Wer also künftig unter Alkoholeinfluss einen Unfall ohne Personenschäden verursacht, soll rechtlich nicht mehr gezwungen sein, am Unfallort zu bleiben und eine Anzeige wegen Trunkenheit am Steuer zu riskieren. Buschmann denkt als Alternative über eine Meldepflicht und eine Meldestelle in Form einer standardisierten Onlinemaske nach.
Die Versicherer sieht die Pläne des Justizministers kritisch. In einer Stellungnahme des Gesamtverbandes der Deutschen Versicherungswirtschaft e.V. (GDV) heißt es, die Versicherer würden bei der geplanten Neuregelung von Unfallfluchtdelikten darauf drängen, die Möglichkeiten der Beweissicherung nicht einzuschränken.
„Unfallursache und -hergang müssen sich zweifelsfrei feststellen lassen“, wird der GDV-Hauptgeschäftsführer Jörg Asmussen zitiert. Das gelte beispielsweise für die Frage, ob Alkohol oder Drogen mit im Spiel waren. „Die Fahrtüchtigkeit des Unfallverursachers kann nur unmittelbar nach dem Unfall festgestellt werden“, so Asmussen.
Bei einer Neuregelung müsse auch der Verkehrsopferschutz gewährleistet bleiben. „Fahrerflucht darf nicht dazu führen, dass Unfallopfer auf ihren Sachschäden sitzen bleiben“, sagt der ehemalige Staatssekretär im Bundesfinanzministerium.
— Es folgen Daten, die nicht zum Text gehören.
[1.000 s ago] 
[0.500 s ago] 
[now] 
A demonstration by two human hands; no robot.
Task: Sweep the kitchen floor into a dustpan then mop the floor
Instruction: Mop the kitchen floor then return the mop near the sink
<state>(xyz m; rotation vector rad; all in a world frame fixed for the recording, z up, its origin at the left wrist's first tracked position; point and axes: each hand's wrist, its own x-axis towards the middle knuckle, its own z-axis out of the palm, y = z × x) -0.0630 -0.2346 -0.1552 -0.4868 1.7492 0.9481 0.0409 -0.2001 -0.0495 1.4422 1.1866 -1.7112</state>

Wenn sich der Verursacher nicht ermitteln lasse, müssten Geschädigte ihren Schaden entweder selbst tragen oder über ihre eigene Kfz-Kaskoversicherung abrechnen. Dann würde der Geschädigte in der Vollkaskoversicherung zurückgestuft und damit sein Schadenfreiheitsrabatt belastet. Außerdem wird eine gegebenenfalls vereinbarte Selbstbeteiligung von der Entschädigung abgezogen, gibt der GDV zu Bedenken.